San MIchele Maggiore – Cripta

Il monumento attuale è una ricostruzione, avvenuta, presumibilmente, tra il 1117, anno in cui un terremoto distrusse molti edifici, e il 1155, anno dell’incoronazione di Federico Barbarossa, che fu celebrata nella basilica.

Il prestigio del S. Michele è dovuto storicamente alla sua tradizione di chiesa legata alla cerimonia dell’incoronazione dei re italici fino al 1155.

Il luogo dove, secondo la tradizione, doveva avvenire l’incoronazione del Re, è segnato da cinque cerchi di marmo. Quello centrale, più grande, è stato rifatto durante i restauri dell’Ottocento.

In esso è stata incisa la scritta in latino che espressamente fa riferimento alla cerimonia.

REGIBUS CORONAM FERREAM SOLEMNI RITU ACCEPTURIS HEIC SOLIUM POSITUM FUISSE VETUS OPINIO TESTATUR

La tradizione risale al sec. XI:
“Sicut Roma coronat imperatorem in Ecclesia Sancti Petri cum papa suo, ita Papia cum episcopo suo coronat regem in ecclesia Sancti Micaelis maioris, ubi est lapis unus rotundus cum quattuor aliis lapidibus rotundis”.

(Come Roma incorona l’imperatore con il suo papa nella chiesa di San Pietro, così Pavia con il suo vescovo incorona il re nella chiesa di San Michele maggiore, dove di trova una pietra rotonda con quattro altre pietre
rotonde.)

Capolavoro dell’architettura romanica lombarda, la basilica è decorata da un ricco apparato decorativo di cui sono esempio le sculture della facciata, i rilievi e le fasce zoomorfe, le cornici a girali e tralci vegetali.

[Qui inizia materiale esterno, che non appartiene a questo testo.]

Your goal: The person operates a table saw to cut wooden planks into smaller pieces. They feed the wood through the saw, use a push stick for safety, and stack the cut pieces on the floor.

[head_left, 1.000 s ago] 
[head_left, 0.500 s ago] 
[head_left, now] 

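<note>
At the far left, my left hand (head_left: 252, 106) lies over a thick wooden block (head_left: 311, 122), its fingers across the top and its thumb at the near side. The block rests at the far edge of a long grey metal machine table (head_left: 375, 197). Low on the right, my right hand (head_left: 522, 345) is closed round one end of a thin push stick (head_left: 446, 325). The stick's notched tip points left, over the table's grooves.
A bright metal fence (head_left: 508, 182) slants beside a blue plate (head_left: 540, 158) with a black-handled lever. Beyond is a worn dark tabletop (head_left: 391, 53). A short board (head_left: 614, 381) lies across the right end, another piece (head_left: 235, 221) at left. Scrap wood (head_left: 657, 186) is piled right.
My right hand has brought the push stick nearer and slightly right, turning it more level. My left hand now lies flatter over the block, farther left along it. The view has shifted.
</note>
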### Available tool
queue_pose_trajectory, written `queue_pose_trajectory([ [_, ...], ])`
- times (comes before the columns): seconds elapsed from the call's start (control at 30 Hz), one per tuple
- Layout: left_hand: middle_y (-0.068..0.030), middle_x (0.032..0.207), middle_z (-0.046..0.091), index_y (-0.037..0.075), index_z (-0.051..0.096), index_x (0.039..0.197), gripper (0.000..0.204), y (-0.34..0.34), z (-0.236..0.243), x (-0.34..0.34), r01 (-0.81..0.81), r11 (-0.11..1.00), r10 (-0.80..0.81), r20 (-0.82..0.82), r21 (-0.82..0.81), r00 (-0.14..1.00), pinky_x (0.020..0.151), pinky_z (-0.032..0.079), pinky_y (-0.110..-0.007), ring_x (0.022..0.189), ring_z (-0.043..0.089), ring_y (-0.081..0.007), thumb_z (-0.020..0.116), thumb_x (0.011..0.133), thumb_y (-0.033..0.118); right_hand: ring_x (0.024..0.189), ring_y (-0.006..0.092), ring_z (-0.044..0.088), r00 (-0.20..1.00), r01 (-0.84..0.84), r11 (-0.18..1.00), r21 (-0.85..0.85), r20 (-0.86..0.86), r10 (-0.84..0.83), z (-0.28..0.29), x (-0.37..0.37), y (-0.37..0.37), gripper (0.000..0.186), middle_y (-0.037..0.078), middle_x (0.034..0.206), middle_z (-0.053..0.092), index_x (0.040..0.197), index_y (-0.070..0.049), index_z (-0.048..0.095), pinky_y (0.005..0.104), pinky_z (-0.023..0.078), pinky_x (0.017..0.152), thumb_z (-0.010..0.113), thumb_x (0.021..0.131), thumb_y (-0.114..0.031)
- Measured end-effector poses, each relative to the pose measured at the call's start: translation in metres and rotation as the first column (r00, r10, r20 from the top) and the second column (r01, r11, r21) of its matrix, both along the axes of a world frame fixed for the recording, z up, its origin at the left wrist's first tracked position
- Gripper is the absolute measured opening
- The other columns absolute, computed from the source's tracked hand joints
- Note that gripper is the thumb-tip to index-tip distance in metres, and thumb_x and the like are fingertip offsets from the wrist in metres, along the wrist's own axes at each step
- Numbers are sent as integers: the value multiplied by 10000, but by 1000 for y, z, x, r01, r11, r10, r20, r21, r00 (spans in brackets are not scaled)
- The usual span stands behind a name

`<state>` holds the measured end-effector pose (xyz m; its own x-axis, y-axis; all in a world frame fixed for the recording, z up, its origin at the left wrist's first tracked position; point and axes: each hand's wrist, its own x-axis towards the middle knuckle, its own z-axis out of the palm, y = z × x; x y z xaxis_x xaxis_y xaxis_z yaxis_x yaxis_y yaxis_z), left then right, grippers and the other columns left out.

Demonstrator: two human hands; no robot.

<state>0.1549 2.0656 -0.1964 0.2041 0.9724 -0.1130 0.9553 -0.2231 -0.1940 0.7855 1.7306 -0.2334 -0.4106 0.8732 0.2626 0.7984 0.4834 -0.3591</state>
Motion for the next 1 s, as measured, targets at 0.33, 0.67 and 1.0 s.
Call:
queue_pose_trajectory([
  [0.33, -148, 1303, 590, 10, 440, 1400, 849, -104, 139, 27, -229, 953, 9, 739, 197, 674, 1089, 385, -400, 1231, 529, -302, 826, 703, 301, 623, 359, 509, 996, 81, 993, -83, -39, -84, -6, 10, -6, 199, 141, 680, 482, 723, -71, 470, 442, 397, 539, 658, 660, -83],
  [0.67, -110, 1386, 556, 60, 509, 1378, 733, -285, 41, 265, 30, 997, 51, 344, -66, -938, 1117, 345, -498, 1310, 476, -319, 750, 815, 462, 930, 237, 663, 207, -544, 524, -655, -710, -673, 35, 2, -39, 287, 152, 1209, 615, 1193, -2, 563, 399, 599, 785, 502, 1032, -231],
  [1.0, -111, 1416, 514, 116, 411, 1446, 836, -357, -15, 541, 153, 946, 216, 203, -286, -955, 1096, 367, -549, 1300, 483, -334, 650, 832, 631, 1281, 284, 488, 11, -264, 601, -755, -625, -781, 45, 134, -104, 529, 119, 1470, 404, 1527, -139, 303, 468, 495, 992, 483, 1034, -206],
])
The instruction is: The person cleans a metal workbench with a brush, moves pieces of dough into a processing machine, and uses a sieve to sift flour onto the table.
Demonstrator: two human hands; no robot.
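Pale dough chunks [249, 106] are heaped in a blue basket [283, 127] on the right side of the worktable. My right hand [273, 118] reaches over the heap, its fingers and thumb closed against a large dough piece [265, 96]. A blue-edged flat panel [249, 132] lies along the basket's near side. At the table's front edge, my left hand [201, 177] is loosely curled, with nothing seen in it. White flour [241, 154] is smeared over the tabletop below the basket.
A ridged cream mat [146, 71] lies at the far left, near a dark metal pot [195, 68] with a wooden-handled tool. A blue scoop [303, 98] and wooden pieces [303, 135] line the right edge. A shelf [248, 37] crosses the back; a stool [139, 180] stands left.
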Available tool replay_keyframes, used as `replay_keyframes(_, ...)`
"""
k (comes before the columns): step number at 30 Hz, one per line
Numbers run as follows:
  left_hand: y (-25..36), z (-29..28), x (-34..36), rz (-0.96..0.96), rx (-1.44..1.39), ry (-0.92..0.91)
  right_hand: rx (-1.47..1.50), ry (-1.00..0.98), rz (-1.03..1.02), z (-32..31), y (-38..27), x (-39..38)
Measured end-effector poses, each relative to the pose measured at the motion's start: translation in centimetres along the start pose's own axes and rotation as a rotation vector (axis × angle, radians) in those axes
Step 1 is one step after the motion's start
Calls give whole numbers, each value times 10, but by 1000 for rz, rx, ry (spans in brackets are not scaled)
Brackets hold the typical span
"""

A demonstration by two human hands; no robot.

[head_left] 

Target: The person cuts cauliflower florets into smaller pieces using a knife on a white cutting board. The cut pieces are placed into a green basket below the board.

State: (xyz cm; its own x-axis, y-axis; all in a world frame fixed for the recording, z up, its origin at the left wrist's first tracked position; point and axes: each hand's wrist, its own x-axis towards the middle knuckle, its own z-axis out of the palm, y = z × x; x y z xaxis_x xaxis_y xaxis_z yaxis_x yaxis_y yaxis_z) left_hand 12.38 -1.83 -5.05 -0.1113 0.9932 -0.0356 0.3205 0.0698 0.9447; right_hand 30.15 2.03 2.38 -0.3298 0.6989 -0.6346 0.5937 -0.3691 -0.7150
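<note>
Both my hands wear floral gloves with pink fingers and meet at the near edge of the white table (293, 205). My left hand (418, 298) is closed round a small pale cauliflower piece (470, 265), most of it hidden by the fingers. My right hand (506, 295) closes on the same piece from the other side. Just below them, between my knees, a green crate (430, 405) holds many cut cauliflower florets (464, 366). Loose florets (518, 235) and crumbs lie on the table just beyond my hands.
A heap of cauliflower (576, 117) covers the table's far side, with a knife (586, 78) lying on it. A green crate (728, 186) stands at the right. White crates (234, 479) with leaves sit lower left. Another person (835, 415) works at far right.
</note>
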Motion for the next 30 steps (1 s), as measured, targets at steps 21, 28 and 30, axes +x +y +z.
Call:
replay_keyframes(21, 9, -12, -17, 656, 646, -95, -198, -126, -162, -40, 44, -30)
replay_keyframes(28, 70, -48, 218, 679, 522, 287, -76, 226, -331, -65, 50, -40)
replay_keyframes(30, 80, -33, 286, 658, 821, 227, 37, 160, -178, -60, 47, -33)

L’interno è adorno di capitelli scolpiti con storie della Bibbia e figure allegoriche ed ha una cripta di grande suggestione.

IL MOSAICO PAVIMENTALE DEL PRESBITERIO

In un disegno della Biblioteca Vaticana appare il mosaico in tutto il suo splendore; i personaggi sono rappresentati come disposti entro piccole arcate un poco ribassate, e sostenute da colonnine con capitelli a due foglioline leggermente ripiegate: ciascun personaggio col proprio attributo distintivo e caratteristico.

Il Re Anno coronato è seduto maestosamente sul suo trono, è vestito di tunica rosea e di clamide azzurra, della quale il lembo anteriore è raccolto sul braccio che tiene il globo, mentre l’altro braccio impugna lo scettro: ANNUS. Egli è circondato dalle figure dei 12 mesi, collocate in singole nicchie.

Sotto questa mirabile zona orizzontale, ecco i lineamenti del Labyrinthus di Creta con i suoi errores, ossia giri e rigiri che, quando uno vi fosse entrato, non trovava più la via per uscirne, tranne Teseo in berretto frigio che, tenendo per un capo un filo, il cui altro capo era tenuto da Arianna che stava di fuori, poté, senza perdersi, arrivare sino al centro, ammazzare il Minotauro e tranquillamente uscirne fuori, sano e salvo.

Ecco la scena del clipeo centrale: il Minotauro bicornuto, che ha ucciso un uomo, il quale ora giace a terra decapitato, ne tiene, appunto, la testa afferrandola per i capelli, mentre con l’altra mano impugna ancora la spada. Teseo gli arriva alle spalle e lo colpisce nella testa o nel collo. Intorno si legge:

TESEUS INTRAVIT MONSTRUM (QUE) BIFORME NECAVIT.

« Teseo entrò e il mostro biforme ammazzò »

Il mosaico, in buona parte recuperato, rimarrà sempre a contemplazione degli studiosi. La tecnica sua perfetta, le piccole « tessere » ossia cubetti fini, nei filamenti mollemente sinuosi e formanti i lineamenti più costruttivi di personaggi e di animali, ne fanno un bell’opus vermiculatum;

e la grafia dei nomi, quasi elegante e composta, è ben più regolare di quella del mosaico di Santa Maria del Popolo, e di quella dei Mesi del Monastero di S. Maria Vetere, che ora sono in Castello.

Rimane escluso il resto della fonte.